É exatamente esse tipo de personagem que o RPG se propõe a simular. Como os próprios autores explicam, o mundo está cheio de situações onde pessoas comuns são prejudicadas por pessoas e organizações mais poderosas, sem uma chance de revidar. Em Leverage RPG os jogadores são um grupo de criminosos, alguns dos melhores em suas áreas de trabalho, que se uniram para ajudar esses inocentes a conseguirem justiça.
O sistema é o Cortex Plus, o mesmo usado em Smallville RPG, com diversas modificações. Os dois compartilham de uma resolução de situações muito similar. As características na ficha possuem uma graduação em dados (d4 até d12) de acordo com a importância daquela habilidade para o personagem e a história.
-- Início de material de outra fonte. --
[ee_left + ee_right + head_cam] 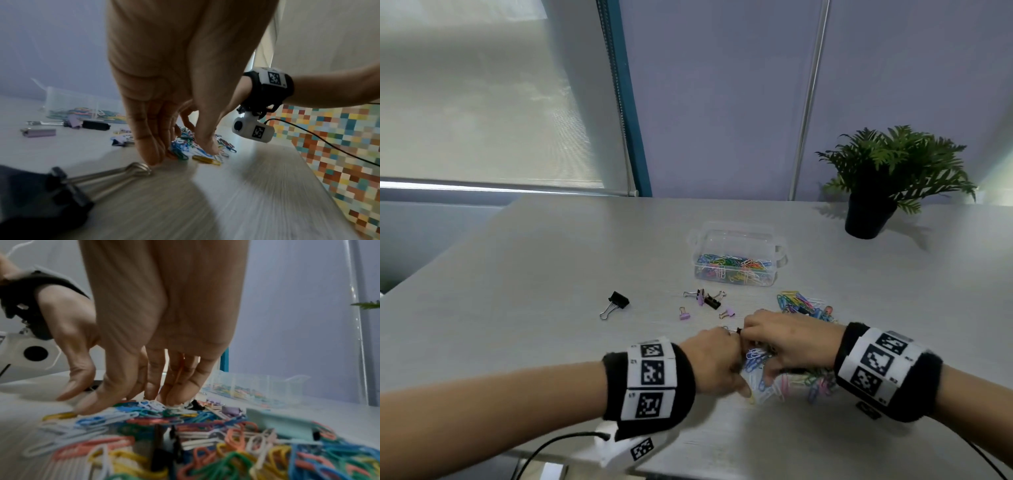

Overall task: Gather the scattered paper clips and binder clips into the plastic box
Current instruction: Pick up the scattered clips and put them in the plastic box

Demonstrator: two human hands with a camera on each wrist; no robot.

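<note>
- Low centre of the head view: left hand [714,363] and right hand [789,342] meet over a paper clip pile [784,380], fingers straight, close together, tips touching clips.
- Mid-frame: scattered binder clips [710,301].
- Beyond: plastic box [738,255], part filled.

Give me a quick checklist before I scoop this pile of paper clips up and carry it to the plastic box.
1. Plastic box open on top: ok, no lid on it.
2. Room in the box: ok, clips only cover the bottom.
3. Left hand and right hand flank the paper clip pile: ok, fingertips down at it.
4. Pile fully gathered: not ok, a second paper clip heap lies nearer the box.
5. Binder clips collected: not ok, the black binder clip and small ones are still on the table.
6. Firm grasp on clips: cannot tell.
</note>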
Um personagem pequeno e ágil poderia ter as características Pequeno d6 e Agilidade d8, por exemplo.
A resolução das situações é feita jogando dois ou mais dados, definidos pelo sistema, tentando superar um valor definido por uma rolagem do Mestre. Voltando ao exemplo acima, o personagem acima numa situação onde pudesse usar suas características de estatura e agilidade, poderia rolar d6 + d8, contra a rolagem do Mestre (que no caso de Leverage RPG, costuma ser d6 + d6).
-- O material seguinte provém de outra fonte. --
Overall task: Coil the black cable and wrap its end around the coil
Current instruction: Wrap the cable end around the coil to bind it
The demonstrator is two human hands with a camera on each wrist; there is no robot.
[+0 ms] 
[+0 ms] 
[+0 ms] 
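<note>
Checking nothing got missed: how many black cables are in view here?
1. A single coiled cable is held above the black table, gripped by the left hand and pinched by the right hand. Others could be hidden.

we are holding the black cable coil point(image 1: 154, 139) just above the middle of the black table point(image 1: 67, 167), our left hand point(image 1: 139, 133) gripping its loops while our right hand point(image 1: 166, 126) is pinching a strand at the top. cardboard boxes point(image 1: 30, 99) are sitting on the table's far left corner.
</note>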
Mesmo quando há a possibilidade de aumentar o número de dados rolados, somente os dois maiores valores em cada rolagem são utilizados. Então se um jogador conseguir um ‘6’, ‘4’ e um ‘7’, somente o ‘6’ e ‘7’ são utilizados.
Daí em diante, os dois RPGs seguem com várias diferenças no sistema. Uma das principais é a adoção no Leverage RPG de Atributos e Classes.
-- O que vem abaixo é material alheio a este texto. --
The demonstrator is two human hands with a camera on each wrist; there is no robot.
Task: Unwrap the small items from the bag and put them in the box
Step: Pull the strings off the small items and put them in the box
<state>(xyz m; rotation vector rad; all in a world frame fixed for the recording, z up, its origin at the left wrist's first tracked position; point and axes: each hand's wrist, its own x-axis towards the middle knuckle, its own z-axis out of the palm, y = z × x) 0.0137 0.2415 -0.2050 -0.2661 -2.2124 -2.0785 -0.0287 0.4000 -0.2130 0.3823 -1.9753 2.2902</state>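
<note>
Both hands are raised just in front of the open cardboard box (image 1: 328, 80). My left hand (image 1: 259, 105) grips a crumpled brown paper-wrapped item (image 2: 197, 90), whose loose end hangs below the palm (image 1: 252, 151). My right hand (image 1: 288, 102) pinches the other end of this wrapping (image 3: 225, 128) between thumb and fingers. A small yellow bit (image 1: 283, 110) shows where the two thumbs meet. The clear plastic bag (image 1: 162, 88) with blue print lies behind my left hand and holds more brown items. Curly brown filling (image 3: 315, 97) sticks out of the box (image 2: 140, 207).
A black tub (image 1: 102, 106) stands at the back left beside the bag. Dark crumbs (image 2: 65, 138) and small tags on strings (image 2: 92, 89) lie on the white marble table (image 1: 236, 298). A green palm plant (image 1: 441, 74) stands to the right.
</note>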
As classes são estereótipos padrões nesse estilo de história. Grifters são o ‘rosto’ do grupo, usando suas habilidades para mentir e convencer os outros. Os Hackers são os especialistas em tecnologia, seja lidando com computadores e redes, ou criando novos instrumentos e lidando com a parte mecânica nos golpes executados pelo grupo. Os Hitters são os responsáveis pela violência e as situações de combate. Quando alguém precisa ser derrubado ou intimidado, são eles quem fazem o serviço. Masterminds são os responsáveis pelos planos. Enquanto todas as classes contribuem com seus conhecimentos na formulação das estratégias, os Masterminds são responsáveis pelo ajuste fino, ajudando a corrigir erros executados e preparando o grupo para os imprevistos. E a última classe, os Thieves são encarregados nas situações onde é preciso furtividade e perícia física nos trabalhos. Como destrancar um cofre, evitar um sistemas de alarme ou plantar um objeto dentro do bolso de um alvo distraído.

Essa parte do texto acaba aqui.